TASK PROMPT:
Please transcribe the listing that follows exactly; images are to be excluded.

*** Block opens ***

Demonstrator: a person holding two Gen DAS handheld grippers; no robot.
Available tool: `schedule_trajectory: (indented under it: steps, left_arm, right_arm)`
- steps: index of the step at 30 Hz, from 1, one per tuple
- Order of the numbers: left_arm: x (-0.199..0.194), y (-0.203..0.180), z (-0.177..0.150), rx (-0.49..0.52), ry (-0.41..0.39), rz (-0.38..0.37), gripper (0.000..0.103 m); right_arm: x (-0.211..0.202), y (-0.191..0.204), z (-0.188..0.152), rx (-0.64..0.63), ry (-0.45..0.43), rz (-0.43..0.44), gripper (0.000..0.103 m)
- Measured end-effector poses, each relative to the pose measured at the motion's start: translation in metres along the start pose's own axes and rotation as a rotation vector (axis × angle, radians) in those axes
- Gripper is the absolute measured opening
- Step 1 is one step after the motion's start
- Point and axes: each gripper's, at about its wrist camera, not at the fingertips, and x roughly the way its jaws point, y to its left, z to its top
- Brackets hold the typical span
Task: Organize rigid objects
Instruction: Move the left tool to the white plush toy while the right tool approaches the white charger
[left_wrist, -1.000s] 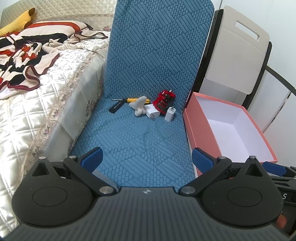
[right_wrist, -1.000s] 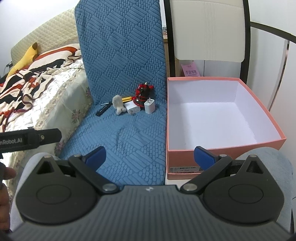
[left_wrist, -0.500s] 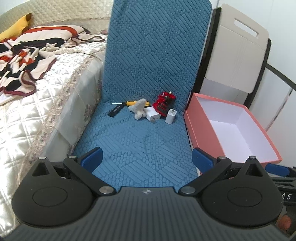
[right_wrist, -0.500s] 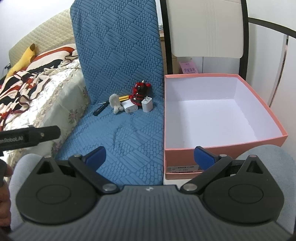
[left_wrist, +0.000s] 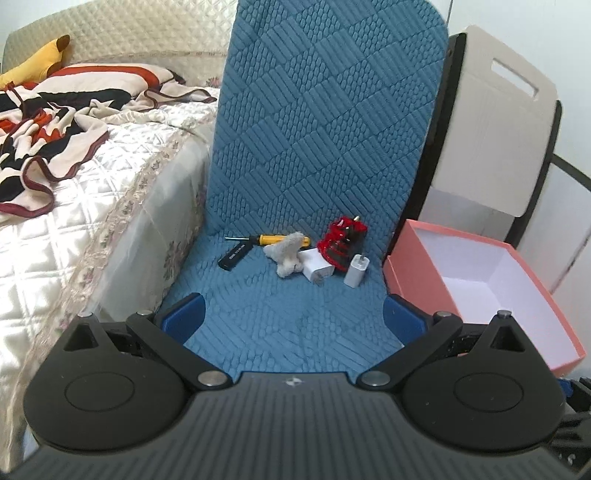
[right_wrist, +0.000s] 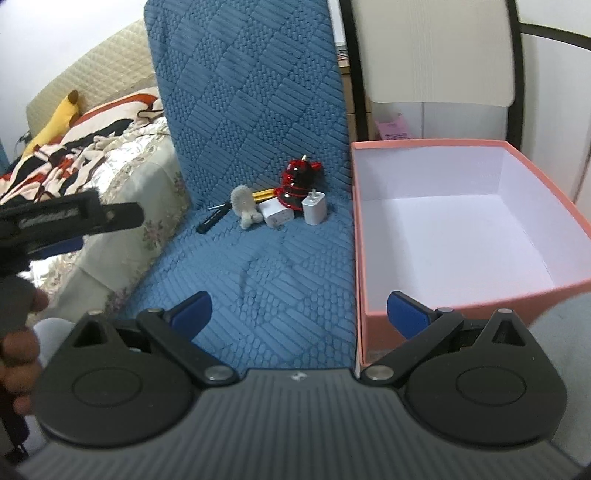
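Nothing is sorted yet, as far as the pictures show: the pink box (right_wrist: 476, 229) shows only its bare white inside, and all the small things lie in a cluster at the back of the blue seat (left_wrist: 288, 310), close under the backrest. From the left there is a black stick (left_wrist: 235, 255), a yellow screwdriver (left_wrist: 273, 239), a pale fuzzy piece (left_wrist: 286, 254), a white charger (left_wrist: 318, 268), a red toy (left_wrist: 341, 243) and a second, smaller charger (left_wrist: 356, 271); the fuzzy piece, the first charger and the toy touch or overlap, while the stick lies a little apart. The left gripper (left_wrist: 293, 312) has its fingers spread wide and holds nothing, and the right gripper (right_wrist: 301, 308) is likewise wide open and empty; both hang over the near part of the seat, well short of the cluster. So the whole job seems to remain: each piece is to be picked and moved across, probably into the box. The box stands just beside the seat on the right, its near wall a rim to be cleared when carrying things over. The bed (left_wrist: 74, 206) borders the seat on the left and the backrest closes the far side, so the open room for approach is from the front, over the bare seat.
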Motion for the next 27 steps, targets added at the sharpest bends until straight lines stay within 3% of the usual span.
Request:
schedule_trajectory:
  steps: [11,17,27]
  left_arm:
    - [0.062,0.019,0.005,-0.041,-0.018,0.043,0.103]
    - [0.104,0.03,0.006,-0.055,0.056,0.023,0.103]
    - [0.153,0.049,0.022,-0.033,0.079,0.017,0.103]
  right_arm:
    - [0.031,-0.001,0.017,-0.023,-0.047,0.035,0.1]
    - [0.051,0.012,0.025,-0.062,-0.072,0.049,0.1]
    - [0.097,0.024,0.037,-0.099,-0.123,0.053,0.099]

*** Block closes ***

YOUR SOLUTION:
Demonstrator: a person holding two Gen DAS handheld grippers; no robot.
Available tool: `schedule_trajectory: (indented under it: steps, left_arm, right_arm)`
- steps: index of the step at 30 Hz, from 1, one per tuple
- Order of the numbers: left_arm: x (-0.199..0.194), y (-0.203..0.180), z (-0.177..0.150), rx (-0.49..0.52), ry (-0.41..0.39), rz (-0.38..0.37), gripper (0.000..0.103 m); right_arm: x (-0.211..0.202), y (-0.191..0.204), z (-0.188..0.152), rx (-0.64..0.63), ry (-0.45..0.43), rz (-0.43..0.44), gripper (0.000..0.103 m)
- Measured end-effector poses, each relative to the pose measured at the motion's start: translation in metres along the start pose's own axes and rotation as a rotation vector (axis × angle, radians) in those axes
- Gripper is the absolute measured opening
- Step 1 is one step after the motion's start
- Point and axes: each gripper's, at about its wrist camera, not at the fingertips, and x roughly the way its jaws point, y to its left, z to its top
- Brackets hold the typical span
Task: Organize rigid objects
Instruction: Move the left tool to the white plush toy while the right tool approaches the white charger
[left_wrist, -1.000s] 
[right_wrist, -1.000s] 
[left_wrist, -0.500s] 
[right_wrist, -0.500s] 
[left_wrist, +0.000s] 
[right_wrist, +0.000s] 
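Nothing is sorted yet, as far as the pictures show: the pink box (right_wrist: 476, 229) shows only its bare white inside, and all the small things lie in a cluster at the back of the blue seat (left_wrist: 288, 310), close under the backrest. From the left there is a black stick (left_wrist: 235, 255), a yellow screwdriver (left_wrist: 273, 239), a pale fuzzy piece (left_wrist: 286, 254), a white charger (left_wrist: 318, 268), a red toy (left_wrist: 341, 243) and a second, smaller charger (left_wrist: 356, 271); the fuzzy piece, the first charger and the toy touch or overlap, while the stick lies a little apart. The left gripper (left_wrist: 293, 312) has its fingers spread wide and holds nothing, and the right gripper (right_wrist: 301, 308) is likewise wide open and empty; both hang over the near part of the seat, well short of the cluster. So the whole job seems to remain: each piece is to be picked and moved across, probably into the box. The box stands just beside the seat on the right, its near wall a rim to be cleared when carrying things over. The bed (left_wrist: 74, 206) borders the seat on the left and the backrest closes the far side, so the open room for approach is from the front, over the bare seat.
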Motion for the next 27 steps, targets added at the sharpest bends until straight lines stay within 3% of the usual span.
Request:
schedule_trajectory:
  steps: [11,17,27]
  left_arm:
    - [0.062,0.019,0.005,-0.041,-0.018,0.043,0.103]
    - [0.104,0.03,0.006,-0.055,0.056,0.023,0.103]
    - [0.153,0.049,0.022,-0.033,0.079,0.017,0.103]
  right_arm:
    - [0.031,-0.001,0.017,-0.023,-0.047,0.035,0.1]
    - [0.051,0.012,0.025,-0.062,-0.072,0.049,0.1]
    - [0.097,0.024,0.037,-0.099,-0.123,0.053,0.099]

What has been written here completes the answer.